#### Prompt
Keep every word of the listing and reproduce it exactly, but set aside any image found there.

#### Data section
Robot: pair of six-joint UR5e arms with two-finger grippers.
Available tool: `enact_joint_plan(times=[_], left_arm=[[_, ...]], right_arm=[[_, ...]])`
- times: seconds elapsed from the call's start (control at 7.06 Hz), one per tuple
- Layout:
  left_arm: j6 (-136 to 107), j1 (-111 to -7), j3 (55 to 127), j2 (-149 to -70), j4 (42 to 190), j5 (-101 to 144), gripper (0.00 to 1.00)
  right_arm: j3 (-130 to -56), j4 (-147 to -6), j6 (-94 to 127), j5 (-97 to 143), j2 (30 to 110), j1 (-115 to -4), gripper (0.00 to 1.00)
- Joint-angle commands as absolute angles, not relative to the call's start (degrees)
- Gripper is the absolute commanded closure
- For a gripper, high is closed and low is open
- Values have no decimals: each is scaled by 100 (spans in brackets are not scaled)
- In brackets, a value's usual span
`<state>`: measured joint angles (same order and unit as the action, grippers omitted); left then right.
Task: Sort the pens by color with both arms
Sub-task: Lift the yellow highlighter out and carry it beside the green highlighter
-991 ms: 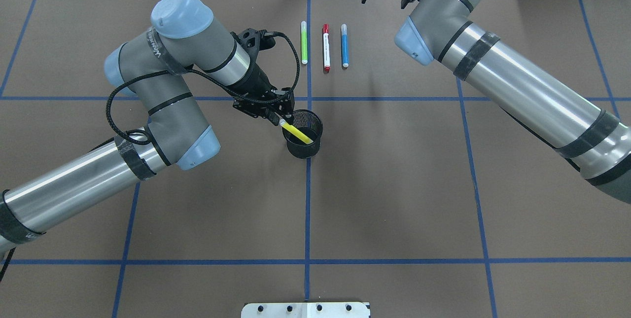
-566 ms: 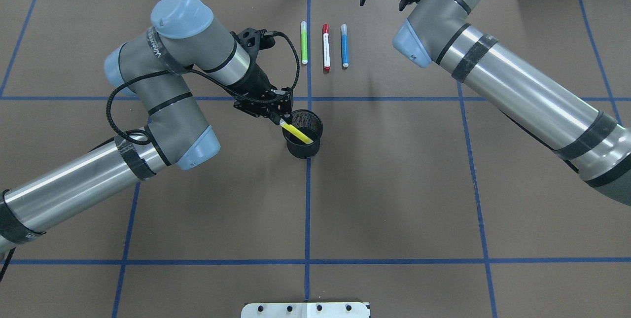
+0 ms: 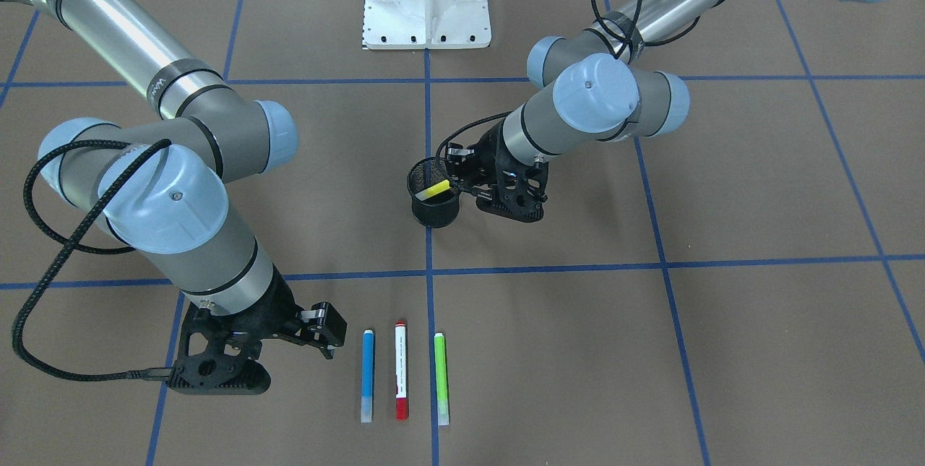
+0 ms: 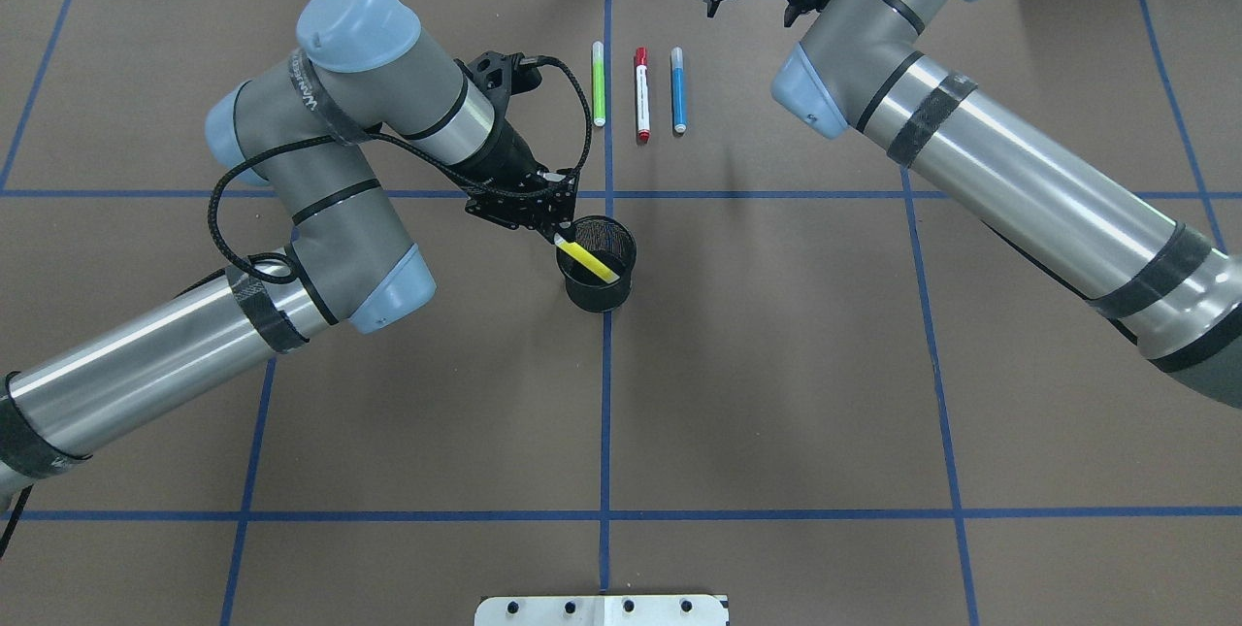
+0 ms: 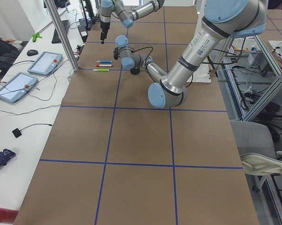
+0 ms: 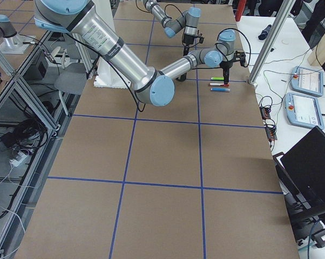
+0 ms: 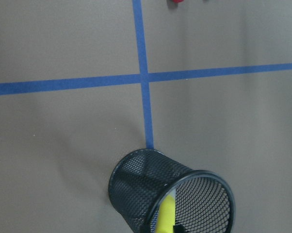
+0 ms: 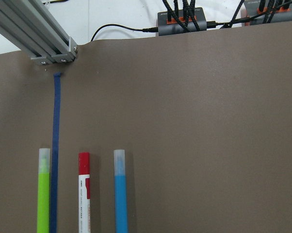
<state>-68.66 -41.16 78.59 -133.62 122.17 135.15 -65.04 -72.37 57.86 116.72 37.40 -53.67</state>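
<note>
The yellow pen leans slantwise inside the black mesh cup, its pale end up at the left gripper, which pinches it. Beyond the cup, the right gripper hangs spread above the brown table with blue tape lines.

The yellow pen has its lower end hidden in the mesh cup. The right wrist view's bottom edge cuts off the green pen, red-capped marker and blue pen.
</note>
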Motion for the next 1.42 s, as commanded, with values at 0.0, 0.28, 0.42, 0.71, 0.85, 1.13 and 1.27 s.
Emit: enact_joint_plan(times=[0.0, 0.28, 0.42, 0.71, 0.85, 1.13, 1.27], left_arm=[[-7022, -4122, 7884, -13447, 12217, 13518, 96], [-7434, -4253, 8084, -13526, 12191, 13518, 100], [-7444, -4411, 8269, -13492, 12130, 13544, 100], [-7436, -4788, 8795, -13369, 11833, 13570, 100], [-7436, -5060, 9041, -13394, 11447, 13744, 100], [-7418, -5657, 9255, -13403, 11470, 13398, 100], [-7409, -5704, 9429, -13290, 11470, 12524, 100]], right_arm=[[-6504, -7233, 5766, 11672, 3753, -5370, 0], [-6504, -7233, 5766, 11672, 3744, -5370, 0], [-6574, -7251, 5774, 11672, 3744, -5370, 0], [-7046, -7443, 5809, 11698, 3788, -5475, 0], [-7223, -7566, 5827, 11811, 3788, -5658, 0], [-7417, -8669, 5775, 13021, 3806, -6193, 0], [-7601, -9110, 5722, 13104, 3893, -6266, 0]])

#### Completed task
Robot: pair of six-joint UR5e arms with two-finger grippers.
Available tool: `enact_joint_plan(times=[_], left_arm=[[_, ...]], right_arm=[[_, ...]])`
- times: seconds elapsed from the call's start (control at 7.06 Hz), one per tuple
- Layout:
  left_arm: j6 (-136 to 107), j1 (-111 to -7), j3 (55 to 127), j2 (-149 to -70), j4 (42 to 190), j5 (-101 to 144), gripper (0.00 to 1.00)
  right_arm: j3 (-130 to -56), j4 (-147 to -6), j6 (-94 to 127), j5 (-97 to 143), j2 (30 to 110), j1 (-115 to -4), gripper (0.00 to 1.00)
- Joint-angle commands as absolute angles, not relative to the call's start (degrees)
- Gripper is the absolute commanded closure
- For a gripper, high is closed and low is open
- Values have no decimals: each is scaled by 100 (spans in brackets are not scaled)
- In brackets, a value's usual span
`<state>`: measured joint angles (same order and unit as the action, grippers omitted); left then right.
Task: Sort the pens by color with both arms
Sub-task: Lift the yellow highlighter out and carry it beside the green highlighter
-991 ms: 
-566 ms: 
+0 ms: 
+0 ms: 
+0 ms: 
+0 ms: 
+0 ms: 
+0 ms: 
<state>-68.66 -41.16 78.59 -133.62 122.17 135.15 -65.04 -72.37 57.86 116.72 37.40 -53.67</state>
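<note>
The yellow pen leans slantwise inside the black mesh cup, its pale end up at the left gripper, which pinches it. Beyond the cup, the right gripper hangs spread above the brown table with blue tape lines.

The yellow pen has its lower end hidden in the mesh cup. The right wrist view's bottom edge cuts off the green pen, red-capped marker and blue pen.
</note>
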Motion for the next 1.42 s, as commanded, with values at 0.0, 0.28, 0.42, 0.71, 0.85, 1.13 and 1.27 s.
Emit: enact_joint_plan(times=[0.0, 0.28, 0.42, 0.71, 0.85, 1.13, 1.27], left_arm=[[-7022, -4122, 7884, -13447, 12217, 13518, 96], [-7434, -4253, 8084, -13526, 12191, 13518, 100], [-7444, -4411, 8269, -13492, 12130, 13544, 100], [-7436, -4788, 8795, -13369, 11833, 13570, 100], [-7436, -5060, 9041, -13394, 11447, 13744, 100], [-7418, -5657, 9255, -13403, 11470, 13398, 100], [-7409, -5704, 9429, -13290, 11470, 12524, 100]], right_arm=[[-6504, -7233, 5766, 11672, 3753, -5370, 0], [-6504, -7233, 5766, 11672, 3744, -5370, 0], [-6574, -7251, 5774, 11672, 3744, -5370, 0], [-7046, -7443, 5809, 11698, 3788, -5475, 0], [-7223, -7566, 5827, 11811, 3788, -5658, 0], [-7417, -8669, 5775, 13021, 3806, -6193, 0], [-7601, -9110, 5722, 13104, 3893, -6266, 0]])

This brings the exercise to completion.